First of all, there is a huge difference between eating at chain restaurants and eating at small, privately owned and operated restaurants. Here are the pros and cons as I see them:

 

  Pros Cons
Big Chains Much more likely to have allergen information, which makes preparing and ordering easier The quality of food is typically lower, and usually not really made from scratch
  Often have some sort of “protocol” when a patron has an allergy/restriction The staff will probably not know much about the food or what is in it
  The plus side of pre-packaged items is that the staff can just look at an ingredient list Many times food is from a package (i.e. chicken is all pre-seasoned) so it can’t be made differently
The Little Guys Food is more likely to be a higher quality and made on site Very unlikely to have posted allergy information
  Because food is more often made from scratch, modifications can usually be made Less likely to have standard practices for patrons with allergies
  The kitchen staff should know exactly what they are putting in everything they make Without allergen information available, I feel more limited in what I can safely order

 

 

So for me, I think it’s a toss-up.

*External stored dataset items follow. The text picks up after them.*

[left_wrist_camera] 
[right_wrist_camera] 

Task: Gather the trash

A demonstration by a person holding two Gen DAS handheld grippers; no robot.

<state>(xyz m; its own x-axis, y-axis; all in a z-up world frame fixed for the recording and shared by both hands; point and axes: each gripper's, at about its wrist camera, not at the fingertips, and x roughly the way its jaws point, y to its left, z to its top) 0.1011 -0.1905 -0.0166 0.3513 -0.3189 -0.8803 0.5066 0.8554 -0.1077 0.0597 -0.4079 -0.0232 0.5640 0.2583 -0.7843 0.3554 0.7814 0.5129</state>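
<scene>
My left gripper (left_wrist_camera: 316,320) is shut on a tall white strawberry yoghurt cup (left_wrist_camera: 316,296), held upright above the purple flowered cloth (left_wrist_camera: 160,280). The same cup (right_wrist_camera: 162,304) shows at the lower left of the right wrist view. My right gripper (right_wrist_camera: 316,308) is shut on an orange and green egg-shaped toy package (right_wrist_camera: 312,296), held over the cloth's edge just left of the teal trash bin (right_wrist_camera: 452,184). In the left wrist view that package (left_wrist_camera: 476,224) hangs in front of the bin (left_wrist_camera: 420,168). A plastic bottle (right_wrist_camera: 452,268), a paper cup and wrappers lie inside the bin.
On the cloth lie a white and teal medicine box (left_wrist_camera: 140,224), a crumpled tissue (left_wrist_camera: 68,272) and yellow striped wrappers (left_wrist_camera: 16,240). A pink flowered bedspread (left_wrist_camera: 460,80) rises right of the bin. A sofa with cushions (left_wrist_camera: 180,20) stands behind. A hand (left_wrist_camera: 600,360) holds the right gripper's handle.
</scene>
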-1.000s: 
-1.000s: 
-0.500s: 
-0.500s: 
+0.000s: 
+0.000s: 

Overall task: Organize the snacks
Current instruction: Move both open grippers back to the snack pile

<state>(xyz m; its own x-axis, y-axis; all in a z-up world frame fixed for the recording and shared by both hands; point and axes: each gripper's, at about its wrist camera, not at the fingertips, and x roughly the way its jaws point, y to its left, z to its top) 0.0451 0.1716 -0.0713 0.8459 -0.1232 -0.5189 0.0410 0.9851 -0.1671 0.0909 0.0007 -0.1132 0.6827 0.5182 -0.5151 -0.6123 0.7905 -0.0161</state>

I can say that pre-diet change, we almost never ate at chains, preferring to eat at local restaurants instead. Sometimes we now choose a chain because it is easier to be able to just pick something off of a preset menu. The good news though, is that I have not yet been to a restaurant where I have not been able to get something, so food restrictions don’t have to stop you from eating at restaurants. As I said though, anytime someone else is preparing your food, you are giving them a lot of responsibility. If you have a severe allergy, please take extra precautions and make sure you feel comfortable with the situation before dining out.

 

Eating at Big Chains:

 

The best thing you can do to have an enjoyable restaurant experience is to do your homework. If you are the one choosing a restaurant, do a little research before making a selection. All major chains have websites, and some publish allergy information. If your favorite restaurant does not have information on their site, give them a call and ask if they have a menu at the location, or what they can do to accommodate allergies. By doing research ahead of time, you can just enjoy your time out without worrying about finding food that you can eat. Here is a list of chains that are relatively allergy friendly, and what I have learned about each:

 

 

Ben & Jerry’s: Their website offers complete ingredient information. I’m not sure if they ever have non-dairy ice cream flavors, but they do seem to consistently carry sorbets that are dairy fee.
Boston Market: I just recently found out that Boston Market has a complete allergen menu, and their chicken is dairy and soy free, which I am extremely excited about. Their yummy sides are more limited, but I’ll take what I can get!
Buffalo Wild Wings: I was surprised about the number of their sauces that were dairy and soy free; that alone gives a lot of variety. Their un-breaded chicken without grill seasonings has been a good bet for me. Their website and locations have a grid style menu with several good options.
California Tortilla: This is by far my favorite place to eat out. They have a grid style allergen menu that makes it really easy to see what you can and cannot have. They have so many dairy and soy free options that I never feel like I am missing out.
Chick-Fil-A: On the positive side, they have complete nutritional and ingredient information on their website . Unfortunately, I’m a little disappointed with Chick-Fil-A recently. We used to get the grilled chicken nuggets, which only had about 4 ingredients. They just changed the recipe and now the ingredient list is several lines long, and the worst part is that chicken meat is halfway down the list. It looks like they are still dairy and soy free, but I’m not sure that I want to eat them any more.
Chilis: Locations (and website) have specific menus by allergy. If you are avoiding multiple allergens, you will have to compare menus to find something on both.
Five Guys: I think this is my biggest weakness for eating out – I love their fries! In addition to the fries, they have other options that are dairy and soy free. They do not have specific allergy information on their website, but their FAQ section does state that their rolls contain both dairy and soy. The locations that we have visited have been knowledgeable about their products and have been very accommodating. I get a burger without a bun and with veggie toppings, and then use my own condiments at home (we usually carry out).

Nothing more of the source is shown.